Effective and Robust Resource Allocation
The performance of parallel applications depends heavily on selecting reliable nodes, which is particularly challenging in mobile ad hoc computational grids due to node mobility. To address this challenge, we developed a Markov-based mobility model that used historical mobility patterns. Furthermore, we identified open issues and challenges in developing a robust and effective resource allocation scheme and proposed a set of novel resource allocation policies that consider both the characteristics of applications and the dynamic, distributed nature of mobile ad hoc computational grids. We also analyzed the performance of the transport, routing, and medium access control layers and identified key issues that degrade the performance of parallel applications and ad hoc computational grids.
Energy Efficient and Robust Resource Allocation
This research addressed the challenges of power consumption and node mobility in mobile ad hoc computational grids, aiming to reduce data transfer times between dependent tasks and the energy consumed during data transmission. It also investigated the impact of lower-layer protocols on data transfer times and energy consumption. Extensive simulation results demonstrated that the proposed policies significantly reduced energy consumption, although their performance in terms of application completion time depends on node deployment and application configuration.
Existing mobile ad hoc network technologies offer limited bandwidth and are therefore unsuitable for data-intensive applications such as automated video surveillance. Wi-Fi Direct allows mobile devices to communicate directly with each other without relying on a wireless access point. Compared to existing technologies, it provides higher data rates, which are sufficient for many mobile data-intensive applications. However, Wi-Fi Direct has two main limitations: it does not support communication between two client devices within a group, and it lacks support for multi-hop communication—a critical requirement for several IoT and mobile cyber-physical system applications. This research developed an energy-efficient and robust Wi-Fi Direct-based multi-hop mobile ad hoc network.
This research investigated architectures combining radio-frequency identification and wireless sensor networks to provide both object identification and contextual sensing. The work addressed redundant RFID data, communication overhead, in-network filtering, and energy-efficient data processing.

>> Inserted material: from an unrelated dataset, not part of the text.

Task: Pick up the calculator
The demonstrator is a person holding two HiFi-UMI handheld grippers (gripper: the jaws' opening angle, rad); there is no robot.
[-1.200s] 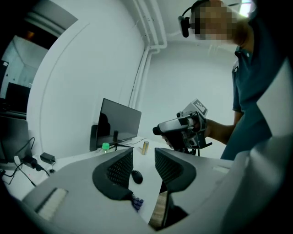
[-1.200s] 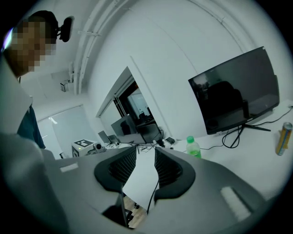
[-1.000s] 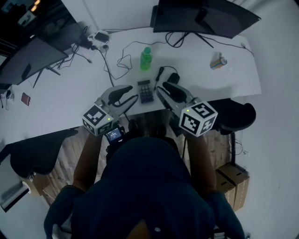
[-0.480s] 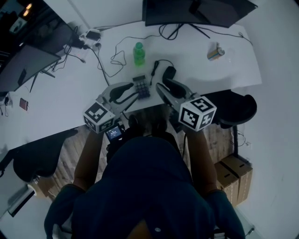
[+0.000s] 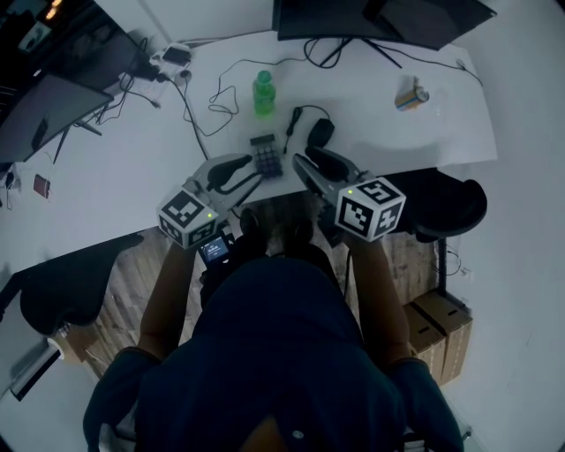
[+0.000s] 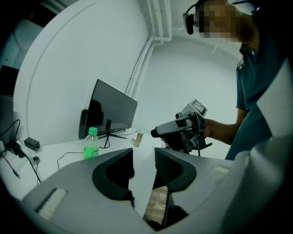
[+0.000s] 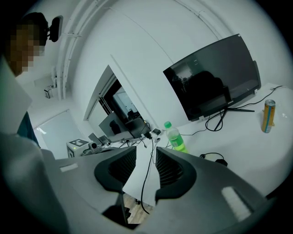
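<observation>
The calculator (image 5: 267, 155), small and dark with rows of keys, lies flat near the front edge of the white table (image 5: 380, 132). My left gripper (image 5: 249, 175) hovers just left of it at the table's edge, and my right gripper (image 5: 302, 162) just right of it; neither touches it. In the left gripper view the left gripper (image 6: 143, 153) shows its jaws almost together with nothing between them. The right gripper (image 7: 146, 153) looks the same in its own view. Neither gripper view shows the calculator.
A green bottle (image 5: 263, 93) stands behind the calculator, with a black mouse (image 5: 320, 132) and its cable to the right. Farther right lies a can (image 5: 411, 95). A monitor (image 5: 380, 18) stands at the back, and cables trail left. A black chair (image 5: 455, 207) stands to my right.
The head view has shifted a little. Both grippers sit slightly farther back from the calculator than a second ago. Their jaws have not changed.
</observation>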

This project investigated energy-efficient methods for detecting and tracking continuously distributed phenomena, such as fires, hazardous materials, and environmental events, using wireless sensor networks. The work addressed changes in object size, shape, location, diffusion, and fragmentation over time.
This research investigated fault-tolerant gateway mechanisms for maintaining connectivity between mobile ad hoc networks and fixed communication infrastructure. The virtual-gateway approach was designed to improve continuity of service when gateway devices moved, disconnected, or failed.